2. The export mode is through S3 or HDFS, not through a broker.
3. The query can meet the requirements for concurrent export, for example, the top level does not include a single-point node like sort. (Examples will be given later to explain which queries cannot export result sets concurrently).
The above three conditions can trigger the concurrent export of query results. The degree of concurrency is be_instance_num * parallel_fragment_exec_instance_num.
How to Verify Whether a Result Set Has Been Exported Concurrently
After the user enables concurrent export through the session variable Setting, if you want to verify whether the current query can be exported concurrently, you can use the following method.
explain select xxx from xxx where xxx into outfile "s3://xxx" format as csv properties ("AWS_ENDPOINT" = "xxx", ...);
After explaining the query, Doris will return the planning of this query. If you see RESULT FILE SINK appearing in PLAN FRAGMENT 1, it means that the concurrent export was successful.
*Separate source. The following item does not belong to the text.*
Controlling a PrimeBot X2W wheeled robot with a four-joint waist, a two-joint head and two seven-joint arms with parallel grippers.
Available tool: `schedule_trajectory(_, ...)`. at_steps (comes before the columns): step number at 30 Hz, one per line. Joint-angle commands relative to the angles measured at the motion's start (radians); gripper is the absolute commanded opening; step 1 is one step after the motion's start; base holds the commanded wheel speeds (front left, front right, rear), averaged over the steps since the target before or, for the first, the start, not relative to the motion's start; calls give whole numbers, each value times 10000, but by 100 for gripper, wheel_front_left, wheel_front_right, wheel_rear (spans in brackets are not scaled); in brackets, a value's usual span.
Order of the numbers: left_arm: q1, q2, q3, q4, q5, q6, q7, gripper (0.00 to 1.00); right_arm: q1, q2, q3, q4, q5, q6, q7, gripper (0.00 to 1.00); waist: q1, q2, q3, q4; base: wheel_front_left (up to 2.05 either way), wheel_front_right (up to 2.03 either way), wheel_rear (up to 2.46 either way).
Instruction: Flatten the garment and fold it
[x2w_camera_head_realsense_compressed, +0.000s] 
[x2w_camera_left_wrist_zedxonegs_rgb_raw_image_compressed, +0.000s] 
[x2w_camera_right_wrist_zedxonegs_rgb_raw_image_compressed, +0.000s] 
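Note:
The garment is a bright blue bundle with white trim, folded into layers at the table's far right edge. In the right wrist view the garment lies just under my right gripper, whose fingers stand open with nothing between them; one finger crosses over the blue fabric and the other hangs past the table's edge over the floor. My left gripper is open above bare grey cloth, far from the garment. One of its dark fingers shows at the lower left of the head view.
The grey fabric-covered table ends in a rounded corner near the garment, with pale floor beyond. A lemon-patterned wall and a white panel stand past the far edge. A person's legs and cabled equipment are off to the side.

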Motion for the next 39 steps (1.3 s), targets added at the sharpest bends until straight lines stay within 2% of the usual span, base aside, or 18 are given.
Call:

If RESULT FILE SINK appears in PLAN FRAGMENT 0, it means that the current query cannot be exported concurrently (the current query does not simultaneously satisfy the three conditions of concurrent export).
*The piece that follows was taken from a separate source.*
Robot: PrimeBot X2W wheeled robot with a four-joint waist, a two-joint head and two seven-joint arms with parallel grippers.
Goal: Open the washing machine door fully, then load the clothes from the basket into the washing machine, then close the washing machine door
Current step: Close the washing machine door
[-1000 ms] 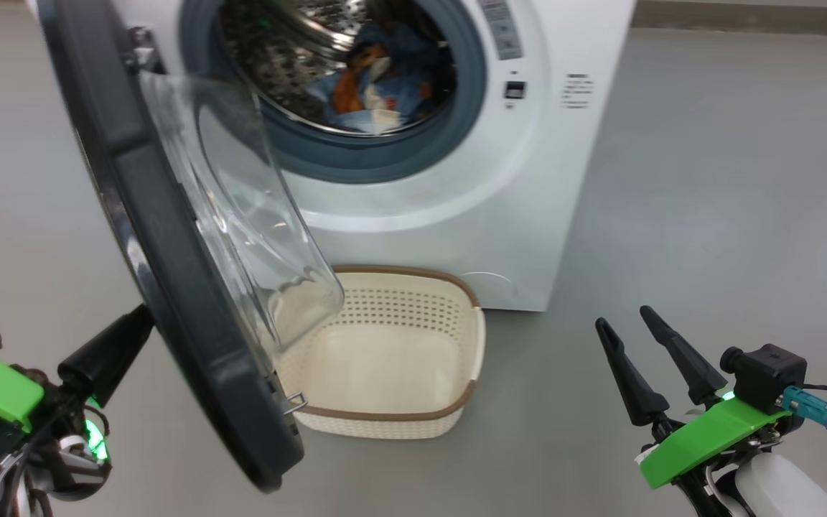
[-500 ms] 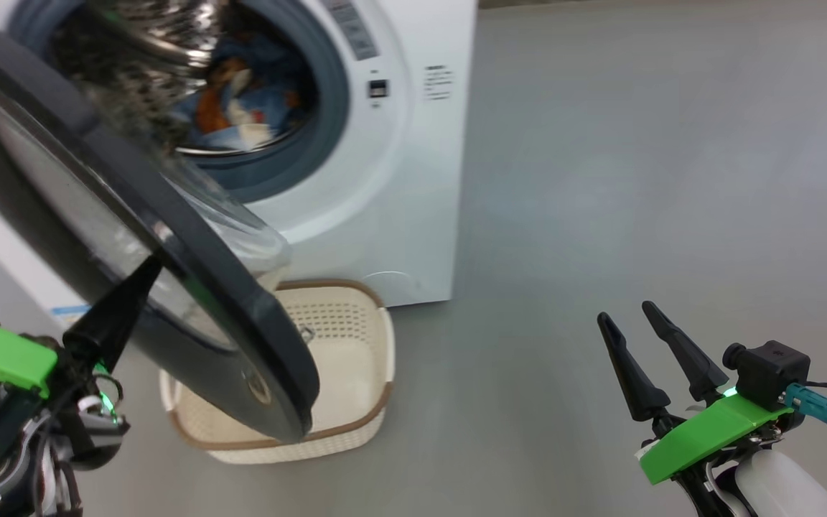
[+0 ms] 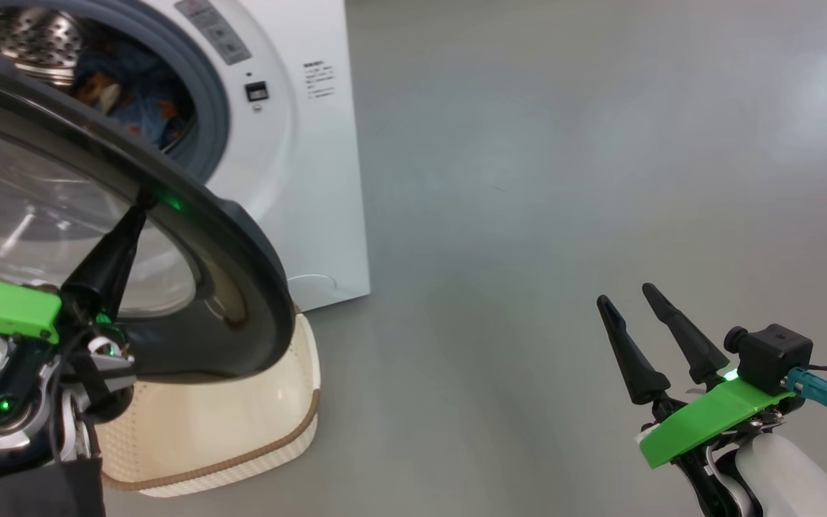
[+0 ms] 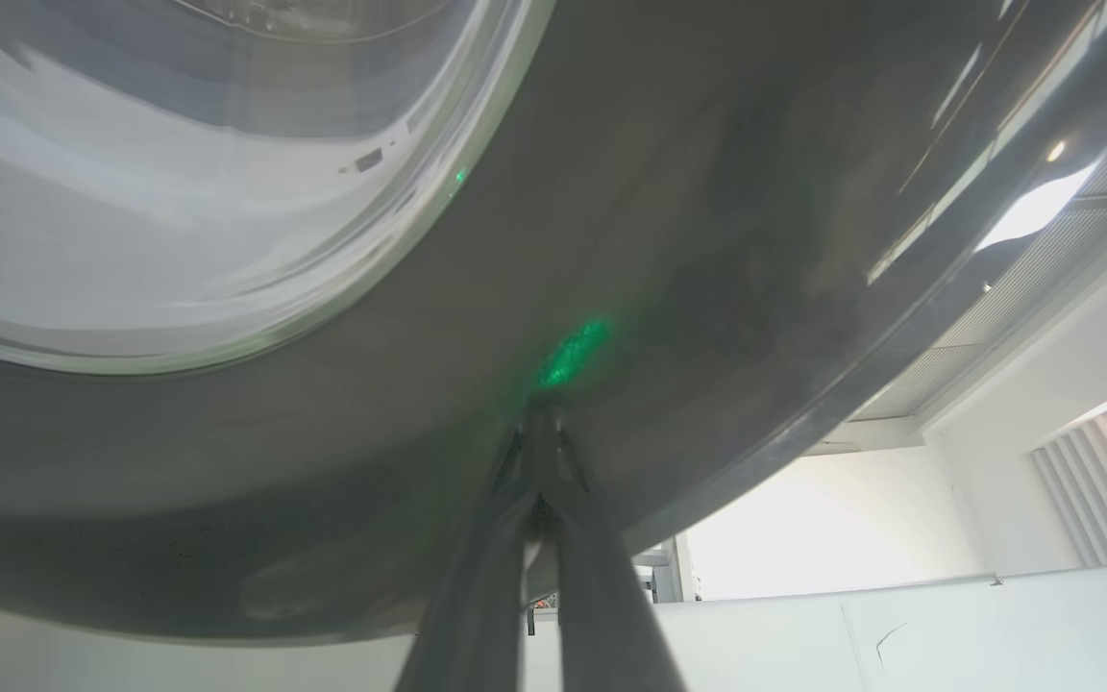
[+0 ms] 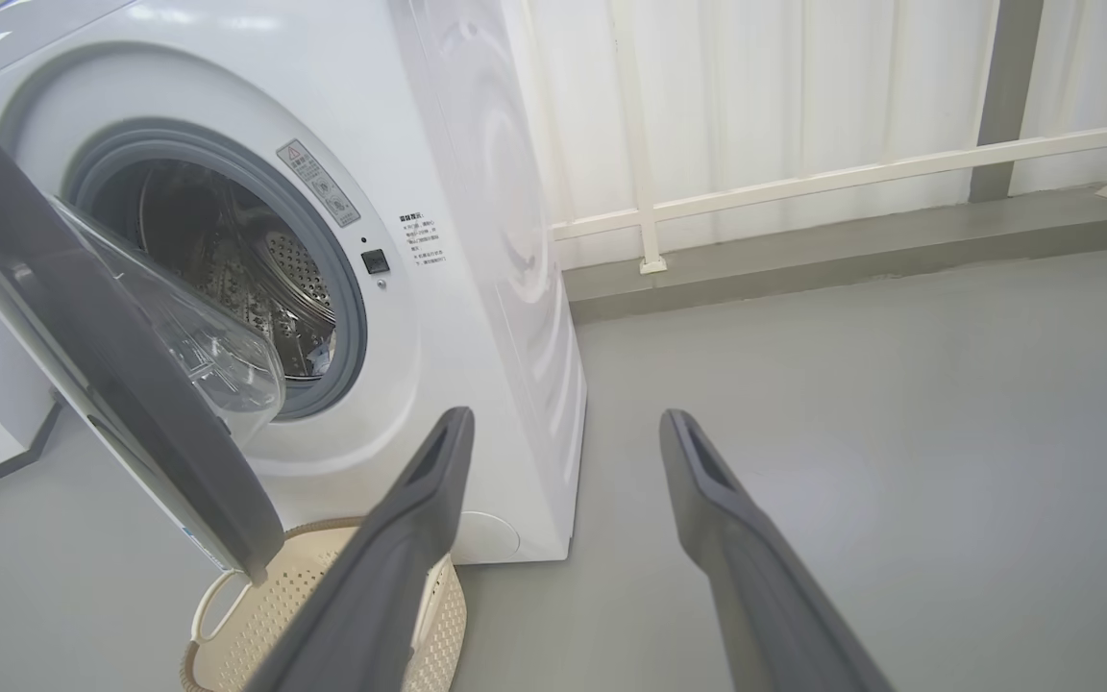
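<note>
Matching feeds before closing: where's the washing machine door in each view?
Head view: washing machine door at left, rim above the basket.
Left wrist view: door rim across the middle, left gripper touching it.
Right wrist view: door edgewise at left, above the basket.
Landmark: basket, head and right wrist.

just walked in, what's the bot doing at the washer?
The left tool, shut, presses its tips against the black rim of the washing machine door, which stands half open over the basket. The clothes lie in the washing machine; the basket's visible part looks empty. The right tool hangs open, aside.
</note>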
Concurrent Export Planning Example:
+-----------------------------------------------------------------------------+
| Explain String                                                              |
+-----------------------------------------------------------------------------+
| PLAN FRAGMENT 0                                                             |
|  OUTPUT EXPRS:<slot 2> | <slot 3> | <slot 4> | <slot 5>                     |
|   PARTITION: UNPARTITIONED                                                  |
|                                                                             |
|   RESULT SINK                                                               |
|                                                                             |
|   1:EXCHANGE                                                                |
|                                                                             |
| PLAN FRAGMENT 1                                                             |
|  OUTPUT EXPRS:`k1` + `k2`                                                   |
|   PARTITION: HASH_PARTITIONED: `default_cluster:test`.`multi_tablet`.`k1`   |
|                                                                             |
|   RESULT FILE SINK                                                          |
|   FILE PATH: s3://ml-bd-repo/bpit_test/outfile_1951_                        |
|   STORAGE TYPE: S3                                                          |
|                                                                             |
|   0:OlapScanNode                                                            |
|      TABLE: multi_tablet                                                    |
+-----------------------------------------------------------------------------+
Usage Examples
1. Example 1
Exporting using a broker, exporting the simple query result to the file hdfs://path/to/result.txt. Specify the export format as CSV. Use Broker_Doris and set Kerberos authentication information. Specify the column separator as , and the row separator as \\n.
SELECT * FROM tbl
INTO OUTFILE "hdfs://path/to/result_"
FORMAT AS CSV
PROPERTIES
(
     "broker.name" = "Broker_Doris",
     "broker.hadoop.security.authentication" = "kerberos",
     "broker.kerberos_principal" = "doris@YOUR.COM",
     "broker.kerberos_keytab" = "/home/doris/my.keytab",
     "column_separator" = ",",
     "line_delimiter" = "\\n",
     "max_file_size" = "100MB"
);
If the final file generated is no larger than 100MB, it will be: result_0.csv. If it is larger than 100MB, it may be: result_0.csv, result_1.csv, ....
2. Example 2
Export the simple query result to the file hdfs://path/to/result.parquet. Specify the export format as PARQUET. Use Broker_Doris and set Kerberos authentication information.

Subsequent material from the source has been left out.